*** Opening Data extract ***

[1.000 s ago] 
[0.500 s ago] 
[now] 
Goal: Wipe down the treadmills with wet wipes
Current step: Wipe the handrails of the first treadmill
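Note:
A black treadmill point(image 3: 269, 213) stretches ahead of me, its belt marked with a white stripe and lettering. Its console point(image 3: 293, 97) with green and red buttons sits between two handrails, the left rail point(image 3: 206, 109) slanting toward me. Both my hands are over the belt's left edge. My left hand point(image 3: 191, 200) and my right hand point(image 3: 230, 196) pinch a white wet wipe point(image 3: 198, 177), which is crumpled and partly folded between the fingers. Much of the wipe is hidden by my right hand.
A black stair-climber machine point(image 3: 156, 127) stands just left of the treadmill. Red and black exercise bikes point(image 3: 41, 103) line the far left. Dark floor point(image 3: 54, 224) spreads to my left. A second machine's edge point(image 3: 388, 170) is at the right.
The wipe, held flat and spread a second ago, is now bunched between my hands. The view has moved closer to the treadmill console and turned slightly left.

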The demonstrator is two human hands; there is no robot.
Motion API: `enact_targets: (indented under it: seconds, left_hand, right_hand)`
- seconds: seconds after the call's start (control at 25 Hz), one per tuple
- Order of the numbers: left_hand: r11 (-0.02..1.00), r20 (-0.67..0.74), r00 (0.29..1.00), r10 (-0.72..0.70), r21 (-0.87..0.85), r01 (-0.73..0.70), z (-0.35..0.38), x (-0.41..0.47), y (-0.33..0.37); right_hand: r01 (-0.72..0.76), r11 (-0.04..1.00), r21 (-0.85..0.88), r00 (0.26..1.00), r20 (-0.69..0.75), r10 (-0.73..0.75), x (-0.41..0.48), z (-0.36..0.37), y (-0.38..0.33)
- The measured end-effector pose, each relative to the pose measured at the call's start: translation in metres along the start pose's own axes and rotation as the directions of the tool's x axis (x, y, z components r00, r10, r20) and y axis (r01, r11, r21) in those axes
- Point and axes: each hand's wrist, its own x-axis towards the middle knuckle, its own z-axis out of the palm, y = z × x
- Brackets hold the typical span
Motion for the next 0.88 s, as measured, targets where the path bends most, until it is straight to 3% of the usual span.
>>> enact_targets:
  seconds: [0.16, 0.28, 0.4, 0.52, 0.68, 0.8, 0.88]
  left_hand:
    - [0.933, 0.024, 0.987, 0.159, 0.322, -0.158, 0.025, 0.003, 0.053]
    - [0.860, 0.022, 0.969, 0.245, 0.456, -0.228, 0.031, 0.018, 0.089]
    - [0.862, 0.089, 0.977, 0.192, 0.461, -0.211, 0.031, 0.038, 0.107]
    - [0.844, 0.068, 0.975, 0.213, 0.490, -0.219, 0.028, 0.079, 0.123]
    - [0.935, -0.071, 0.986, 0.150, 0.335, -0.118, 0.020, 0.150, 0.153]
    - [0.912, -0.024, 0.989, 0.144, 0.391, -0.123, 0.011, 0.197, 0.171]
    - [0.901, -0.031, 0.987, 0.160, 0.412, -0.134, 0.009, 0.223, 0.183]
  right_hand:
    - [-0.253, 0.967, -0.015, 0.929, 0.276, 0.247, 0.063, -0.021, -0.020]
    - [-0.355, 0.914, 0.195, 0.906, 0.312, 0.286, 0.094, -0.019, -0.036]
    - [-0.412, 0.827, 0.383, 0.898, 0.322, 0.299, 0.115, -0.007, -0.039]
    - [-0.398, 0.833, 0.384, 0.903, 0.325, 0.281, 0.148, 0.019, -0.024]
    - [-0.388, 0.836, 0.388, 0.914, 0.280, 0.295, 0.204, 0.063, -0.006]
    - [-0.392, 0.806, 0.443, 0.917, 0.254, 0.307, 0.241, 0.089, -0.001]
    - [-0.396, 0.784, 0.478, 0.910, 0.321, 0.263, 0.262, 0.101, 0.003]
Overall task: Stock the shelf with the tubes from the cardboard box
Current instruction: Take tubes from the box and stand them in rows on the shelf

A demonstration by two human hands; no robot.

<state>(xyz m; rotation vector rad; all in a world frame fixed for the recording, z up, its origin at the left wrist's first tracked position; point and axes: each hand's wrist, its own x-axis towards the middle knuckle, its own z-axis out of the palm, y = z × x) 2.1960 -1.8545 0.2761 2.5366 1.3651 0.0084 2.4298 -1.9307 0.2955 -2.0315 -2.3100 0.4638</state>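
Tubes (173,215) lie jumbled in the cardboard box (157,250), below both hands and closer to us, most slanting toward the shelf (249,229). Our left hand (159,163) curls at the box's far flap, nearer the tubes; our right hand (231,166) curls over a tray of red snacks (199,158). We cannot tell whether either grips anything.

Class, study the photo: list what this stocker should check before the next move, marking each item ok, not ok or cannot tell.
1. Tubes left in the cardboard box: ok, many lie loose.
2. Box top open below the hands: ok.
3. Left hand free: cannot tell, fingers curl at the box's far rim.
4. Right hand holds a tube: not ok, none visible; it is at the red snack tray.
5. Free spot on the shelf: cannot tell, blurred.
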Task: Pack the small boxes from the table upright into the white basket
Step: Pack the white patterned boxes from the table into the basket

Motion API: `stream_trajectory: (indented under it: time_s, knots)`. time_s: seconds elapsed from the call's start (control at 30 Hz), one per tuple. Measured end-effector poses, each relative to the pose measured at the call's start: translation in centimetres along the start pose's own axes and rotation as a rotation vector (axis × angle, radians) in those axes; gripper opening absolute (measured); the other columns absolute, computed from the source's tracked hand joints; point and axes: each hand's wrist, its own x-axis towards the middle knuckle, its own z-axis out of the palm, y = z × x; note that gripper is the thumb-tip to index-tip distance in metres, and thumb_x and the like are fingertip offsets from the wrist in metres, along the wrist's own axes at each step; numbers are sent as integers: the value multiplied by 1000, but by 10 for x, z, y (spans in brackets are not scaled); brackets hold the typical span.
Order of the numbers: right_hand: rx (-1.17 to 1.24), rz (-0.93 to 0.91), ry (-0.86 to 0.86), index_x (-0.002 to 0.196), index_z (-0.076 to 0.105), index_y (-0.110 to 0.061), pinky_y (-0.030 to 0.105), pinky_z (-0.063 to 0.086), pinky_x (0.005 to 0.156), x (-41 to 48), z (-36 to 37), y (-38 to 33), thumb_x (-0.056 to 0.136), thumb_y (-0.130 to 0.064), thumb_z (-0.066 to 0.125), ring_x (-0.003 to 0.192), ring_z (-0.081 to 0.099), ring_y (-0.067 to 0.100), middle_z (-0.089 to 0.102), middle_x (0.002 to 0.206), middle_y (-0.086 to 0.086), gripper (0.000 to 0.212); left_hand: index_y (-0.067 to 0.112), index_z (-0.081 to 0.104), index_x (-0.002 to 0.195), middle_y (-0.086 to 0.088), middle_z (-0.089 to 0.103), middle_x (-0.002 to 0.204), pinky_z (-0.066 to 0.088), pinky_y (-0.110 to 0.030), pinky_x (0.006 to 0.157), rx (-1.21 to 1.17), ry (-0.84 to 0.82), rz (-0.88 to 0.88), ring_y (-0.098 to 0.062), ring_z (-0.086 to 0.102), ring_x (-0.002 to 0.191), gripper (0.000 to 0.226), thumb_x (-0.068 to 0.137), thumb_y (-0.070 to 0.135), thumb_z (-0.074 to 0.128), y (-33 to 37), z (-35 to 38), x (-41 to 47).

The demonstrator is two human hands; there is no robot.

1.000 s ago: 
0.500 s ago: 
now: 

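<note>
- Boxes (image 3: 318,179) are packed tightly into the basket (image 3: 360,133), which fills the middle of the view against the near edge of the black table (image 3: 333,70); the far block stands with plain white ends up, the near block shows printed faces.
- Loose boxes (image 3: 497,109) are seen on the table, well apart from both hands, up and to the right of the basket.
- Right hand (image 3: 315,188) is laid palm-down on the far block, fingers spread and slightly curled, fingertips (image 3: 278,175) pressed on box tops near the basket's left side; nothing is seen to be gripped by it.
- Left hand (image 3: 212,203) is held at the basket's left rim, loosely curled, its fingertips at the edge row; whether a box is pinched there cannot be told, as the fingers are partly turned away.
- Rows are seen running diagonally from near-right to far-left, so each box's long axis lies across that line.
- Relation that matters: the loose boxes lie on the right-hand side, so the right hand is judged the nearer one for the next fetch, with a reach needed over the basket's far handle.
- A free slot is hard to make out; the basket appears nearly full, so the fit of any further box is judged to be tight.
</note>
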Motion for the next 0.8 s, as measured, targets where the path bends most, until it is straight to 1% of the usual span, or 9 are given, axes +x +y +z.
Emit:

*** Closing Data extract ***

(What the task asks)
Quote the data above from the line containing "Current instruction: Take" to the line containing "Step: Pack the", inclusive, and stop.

(Output for this exercise)
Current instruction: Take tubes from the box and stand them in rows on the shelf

A demonstration by two human hands; no robot.

<state>(xyz m; rotation vector rad; all in a world frame fixed for the recording, z up, its origin at the left wrist's first tracked position; point and axes: each hand's wrist, its own x-axis towards the middle knuckle, its own z-axis out of the palm, y = z × x) 2.1960 -1.8545 0.2761 2.5366 1.3651 0.0084 2.4298 -1.9307 0.2955 -2.0315 -2.3100 0.4638</state>
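Tubes (173,215) lie jumbled in the cardboard box (157,250), below both hands and closer to us, most slanting toward the shelf (249,229). Our left hand (159,163) curls at the box's far flap, nearer the tubes; our right hand (231,166) curls over a tray of red snacks (199,158). We cannot tell whether either grips anything.

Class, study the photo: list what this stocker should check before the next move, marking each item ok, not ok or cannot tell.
1. Tubes left in the cardboard box: ok, many lie loose.
2. Box top open below the hands: ok.
3. Left hand free: cannot tell, fingers curl at the box's far rim.
4. Right hand holds a tube: not ok, none visible; it is at the red snack tray.
5. Free spot on the shelf: cannot tell, blurred.
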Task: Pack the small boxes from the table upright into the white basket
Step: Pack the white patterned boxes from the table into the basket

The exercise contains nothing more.